▸ WORK TO COMPLETE: For the data below, give the number of lines that include the word "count" and nothing else.

Stored dataset items:
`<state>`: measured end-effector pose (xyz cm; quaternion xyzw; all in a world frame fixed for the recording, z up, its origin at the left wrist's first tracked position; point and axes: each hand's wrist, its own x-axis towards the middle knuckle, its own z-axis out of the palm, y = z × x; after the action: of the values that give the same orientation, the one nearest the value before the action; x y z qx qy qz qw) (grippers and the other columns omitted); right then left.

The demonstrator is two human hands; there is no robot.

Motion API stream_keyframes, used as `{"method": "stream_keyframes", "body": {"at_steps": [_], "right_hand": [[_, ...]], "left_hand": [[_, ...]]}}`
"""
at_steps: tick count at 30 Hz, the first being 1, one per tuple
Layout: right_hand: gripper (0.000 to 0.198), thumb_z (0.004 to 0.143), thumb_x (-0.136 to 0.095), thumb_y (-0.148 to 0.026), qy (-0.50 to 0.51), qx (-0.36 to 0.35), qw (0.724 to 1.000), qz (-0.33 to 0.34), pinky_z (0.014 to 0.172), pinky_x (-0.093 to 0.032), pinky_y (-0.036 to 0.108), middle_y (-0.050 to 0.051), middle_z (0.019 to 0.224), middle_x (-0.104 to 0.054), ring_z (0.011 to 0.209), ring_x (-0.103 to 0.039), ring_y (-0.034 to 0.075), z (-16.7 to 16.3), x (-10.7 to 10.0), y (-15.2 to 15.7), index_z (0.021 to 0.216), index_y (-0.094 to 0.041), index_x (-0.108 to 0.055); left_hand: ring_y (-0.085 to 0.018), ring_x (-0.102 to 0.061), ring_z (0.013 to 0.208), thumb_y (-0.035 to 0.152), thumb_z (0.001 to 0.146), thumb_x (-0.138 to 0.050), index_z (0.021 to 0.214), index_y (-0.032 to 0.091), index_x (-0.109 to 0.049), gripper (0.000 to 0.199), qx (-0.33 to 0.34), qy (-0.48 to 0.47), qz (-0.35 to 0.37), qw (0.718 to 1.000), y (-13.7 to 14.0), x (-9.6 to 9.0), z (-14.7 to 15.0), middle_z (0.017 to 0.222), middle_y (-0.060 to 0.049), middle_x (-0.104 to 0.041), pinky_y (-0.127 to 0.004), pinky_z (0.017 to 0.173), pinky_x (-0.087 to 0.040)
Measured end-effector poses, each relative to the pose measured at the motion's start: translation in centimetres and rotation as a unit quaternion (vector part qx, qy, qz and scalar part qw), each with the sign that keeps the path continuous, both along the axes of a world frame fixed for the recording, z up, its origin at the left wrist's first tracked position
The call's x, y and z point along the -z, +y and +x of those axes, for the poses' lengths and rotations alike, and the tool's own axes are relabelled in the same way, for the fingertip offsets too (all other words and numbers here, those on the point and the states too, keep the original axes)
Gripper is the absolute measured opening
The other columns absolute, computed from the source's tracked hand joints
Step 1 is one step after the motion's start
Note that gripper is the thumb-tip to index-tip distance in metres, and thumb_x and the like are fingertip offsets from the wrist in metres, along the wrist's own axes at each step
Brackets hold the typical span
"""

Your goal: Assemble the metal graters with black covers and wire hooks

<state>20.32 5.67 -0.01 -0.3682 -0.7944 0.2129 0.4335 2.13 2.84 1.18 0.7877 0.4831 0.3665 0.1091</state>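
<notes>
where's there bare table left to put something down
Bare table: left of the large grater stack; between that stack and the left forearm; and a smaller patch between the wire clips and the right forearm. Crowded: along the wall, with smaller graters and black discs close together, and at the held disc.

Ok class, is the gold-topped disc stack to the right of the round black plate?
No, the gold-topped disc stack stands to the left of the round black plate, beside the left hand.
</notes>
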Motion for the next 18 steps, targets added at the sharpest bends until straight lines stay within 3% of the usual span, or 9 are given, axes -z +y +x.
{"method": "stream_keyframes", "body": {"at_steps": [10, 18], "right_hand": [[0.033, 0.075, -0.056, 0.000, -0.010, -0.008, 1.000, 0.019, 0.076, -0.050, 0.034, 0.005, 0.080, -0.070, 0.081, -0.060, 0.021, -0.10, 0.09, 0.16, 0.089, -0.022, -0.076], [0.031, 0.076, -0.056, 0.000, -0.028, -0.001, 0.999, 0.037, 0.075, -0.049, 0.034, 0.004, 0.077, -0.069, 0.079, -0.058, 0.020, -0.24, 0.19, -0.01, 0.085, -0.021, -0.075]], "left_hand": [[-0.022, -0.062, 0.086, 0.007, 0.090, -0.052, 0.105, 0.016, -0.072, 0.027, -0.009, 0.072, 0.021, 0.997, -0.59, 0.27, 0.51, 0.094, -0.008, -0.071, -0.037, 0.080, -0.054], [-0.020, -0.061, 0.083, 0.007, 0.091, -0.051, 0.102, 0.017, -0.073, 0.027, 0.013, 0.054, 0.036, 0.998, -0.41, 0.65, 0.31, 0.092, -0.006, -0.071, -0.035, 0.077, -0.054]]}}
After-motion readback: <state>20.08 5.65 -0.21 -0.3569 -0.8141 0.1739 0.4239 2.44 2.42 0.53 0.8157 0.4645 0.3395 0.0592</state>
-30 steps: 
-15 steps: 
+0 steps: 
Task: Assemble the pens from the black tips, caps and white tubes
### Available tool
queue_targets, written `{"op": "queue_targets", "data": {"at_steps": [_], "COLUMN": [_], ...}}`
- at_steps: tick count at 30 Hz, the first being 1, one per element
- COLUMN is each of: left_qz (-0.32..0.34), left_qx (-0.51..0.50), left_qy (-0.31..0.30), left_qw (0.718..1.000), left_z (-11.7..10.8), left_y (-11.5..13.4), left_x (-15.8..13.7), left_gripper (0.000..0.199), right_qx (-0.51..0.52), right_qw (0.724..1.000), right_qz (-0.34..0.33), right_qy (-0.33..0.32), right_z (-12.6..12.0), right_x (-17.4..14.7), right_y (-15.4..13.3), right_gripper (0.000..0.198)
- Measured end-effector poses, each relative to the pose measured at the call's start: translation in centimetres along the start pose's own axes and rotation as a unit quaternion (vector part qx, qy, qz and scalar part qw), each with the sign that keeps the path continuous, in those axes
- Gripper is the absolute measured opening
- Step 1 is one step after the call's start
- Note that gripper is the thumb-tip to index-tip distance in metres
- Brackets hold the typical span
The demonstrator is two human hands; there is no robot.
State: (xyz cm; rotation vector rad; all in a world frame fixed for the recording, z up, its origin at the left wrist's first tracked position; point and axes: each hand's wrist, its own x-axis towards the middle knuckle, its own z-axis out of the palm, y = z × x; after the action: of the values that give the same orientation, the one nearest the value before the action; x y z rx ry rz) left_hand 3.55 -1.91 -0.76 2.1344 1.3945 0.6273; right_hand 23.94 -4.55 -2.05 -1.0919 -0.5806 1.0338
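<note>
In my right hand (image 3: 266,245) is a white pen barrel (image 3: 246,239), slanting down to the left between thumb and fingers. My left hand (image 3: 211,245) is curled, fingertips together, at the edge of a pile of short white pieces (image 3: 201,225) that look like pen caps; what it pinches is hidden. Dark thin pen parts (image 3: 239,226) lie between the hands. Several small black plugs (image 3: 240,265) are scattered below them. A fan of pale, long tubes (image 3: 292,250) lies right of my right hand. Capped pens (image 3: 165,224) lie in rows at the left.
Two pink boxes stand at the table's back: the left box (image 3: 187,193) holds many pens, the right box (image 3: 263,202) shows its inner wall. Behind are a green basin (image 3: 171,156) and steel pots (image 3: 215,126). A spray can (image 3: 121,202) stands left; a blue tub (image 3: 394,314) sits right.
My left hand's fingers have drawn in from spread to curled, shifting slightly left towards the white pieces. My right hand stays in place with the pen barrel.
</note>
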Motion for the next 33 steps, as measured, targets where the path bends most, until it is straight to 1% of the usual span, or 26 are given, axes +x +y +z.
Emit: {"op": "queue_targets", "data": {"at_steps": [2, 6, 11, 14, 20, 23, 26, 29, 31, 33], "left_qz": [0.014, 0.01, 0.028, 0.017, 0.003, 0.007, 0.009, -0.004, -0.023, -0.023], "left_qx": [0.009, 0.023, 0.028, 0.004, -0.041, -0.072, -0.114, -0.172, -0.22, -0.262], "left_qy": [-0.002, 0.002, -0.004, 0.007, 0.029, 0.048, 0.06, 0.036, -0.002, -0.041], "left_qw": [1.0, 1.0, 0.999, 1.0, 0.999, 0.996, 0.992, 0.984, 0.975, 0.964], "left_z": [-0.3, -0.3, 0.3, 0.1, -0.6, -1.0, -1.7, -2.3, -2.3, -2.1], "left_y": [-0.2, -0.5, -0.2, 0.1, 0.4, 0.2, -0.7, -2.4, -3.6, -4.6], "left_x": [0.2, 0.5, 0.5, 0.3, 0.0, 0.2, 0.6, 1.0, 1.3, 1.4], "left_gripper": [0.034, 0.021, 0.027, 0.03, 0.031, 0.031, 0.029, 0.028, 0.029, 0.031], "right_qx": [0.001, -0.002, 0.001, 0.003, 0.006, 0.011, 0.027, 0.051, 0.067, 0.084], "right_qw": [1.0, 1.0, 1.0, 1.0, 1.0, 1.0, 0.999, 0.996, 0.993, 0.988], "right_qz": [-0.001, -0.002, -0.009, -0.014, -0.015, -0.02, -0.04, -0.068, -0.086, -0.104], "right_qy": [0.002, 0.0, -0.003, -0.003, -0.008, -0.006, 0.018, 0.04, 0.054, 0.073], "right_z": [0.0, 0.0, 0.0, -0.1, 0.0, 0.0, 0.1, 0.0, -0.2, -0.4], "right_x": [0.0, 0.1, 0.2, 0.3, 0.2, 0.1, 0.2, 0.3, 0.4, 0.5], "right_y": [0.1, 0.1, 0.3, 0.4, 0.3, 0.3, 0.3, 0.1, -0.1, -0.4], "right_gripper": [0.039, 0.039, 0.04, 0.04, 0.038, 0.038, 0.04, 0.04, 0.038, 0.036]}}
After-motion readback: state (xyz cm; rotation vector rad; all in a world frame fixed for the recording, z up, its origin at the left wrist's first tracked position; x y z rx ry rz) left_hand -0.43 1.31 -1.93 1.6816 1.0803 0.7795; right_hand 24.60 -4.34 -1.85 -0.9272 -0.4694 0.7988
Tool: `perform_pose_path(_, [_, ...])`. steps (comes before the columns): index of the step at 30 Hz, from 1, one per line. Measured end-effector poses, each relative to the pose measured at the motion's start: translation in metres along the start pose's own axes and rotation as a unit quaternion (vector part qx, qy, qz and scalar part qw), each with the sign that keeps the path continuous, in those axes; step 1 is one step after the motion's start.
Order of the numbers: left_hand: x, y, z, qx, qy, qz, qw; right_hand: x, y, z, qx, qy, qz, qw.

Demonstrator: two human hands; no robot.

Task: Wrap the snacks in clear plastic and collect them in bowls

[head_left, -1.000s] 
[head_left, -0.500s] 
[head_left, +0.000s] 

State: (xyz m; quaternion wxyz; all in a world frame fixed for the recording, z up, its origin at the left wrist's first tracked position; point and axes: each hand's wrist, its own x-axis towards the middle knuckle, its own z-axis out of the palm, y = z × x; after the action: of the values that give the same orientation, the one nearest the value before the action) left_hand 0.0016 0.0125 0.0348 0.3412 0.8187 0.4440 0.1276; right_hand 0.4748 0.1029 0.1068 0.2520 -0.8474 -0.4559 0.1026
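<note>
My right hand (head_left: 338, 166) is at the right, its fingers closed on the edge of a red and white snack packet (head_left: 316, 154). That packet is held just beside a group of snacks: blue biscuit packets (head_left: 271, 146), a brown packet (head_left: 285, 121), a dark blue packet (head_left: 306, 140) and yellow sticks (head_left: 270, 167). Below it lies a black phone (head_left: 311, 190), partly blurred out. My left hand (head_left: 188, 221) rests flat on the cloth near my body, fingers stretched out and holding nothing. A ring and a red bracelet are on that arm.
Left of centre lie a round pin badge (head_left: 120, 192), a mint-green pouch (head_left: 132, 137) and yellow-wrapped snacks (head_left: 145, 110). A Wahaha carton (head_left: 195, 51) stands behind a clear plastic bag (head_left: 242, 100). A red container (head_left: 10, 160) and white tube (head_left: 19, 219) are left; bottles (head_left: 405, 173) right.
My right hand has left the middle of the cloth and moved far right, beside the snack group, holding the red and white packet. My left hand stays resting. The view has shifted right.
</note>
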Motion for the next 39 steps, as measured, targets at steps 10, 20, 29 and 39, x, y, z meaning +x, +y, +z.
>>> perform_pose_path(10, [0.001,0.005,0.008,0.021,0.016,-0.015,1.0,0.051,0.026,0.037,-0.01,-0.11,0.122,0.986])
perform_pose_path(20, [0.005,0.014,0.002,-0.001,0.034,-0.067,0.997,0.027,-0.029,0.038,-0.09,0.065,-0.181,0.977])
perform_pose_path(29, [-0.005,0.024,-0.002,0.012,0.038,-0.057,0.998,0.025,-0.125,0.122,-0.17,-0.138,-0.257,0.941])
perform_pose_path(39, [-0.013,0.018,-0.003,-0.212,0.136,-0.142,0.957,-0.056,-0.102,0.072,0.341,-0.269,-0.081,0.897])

▸ RESULT: 2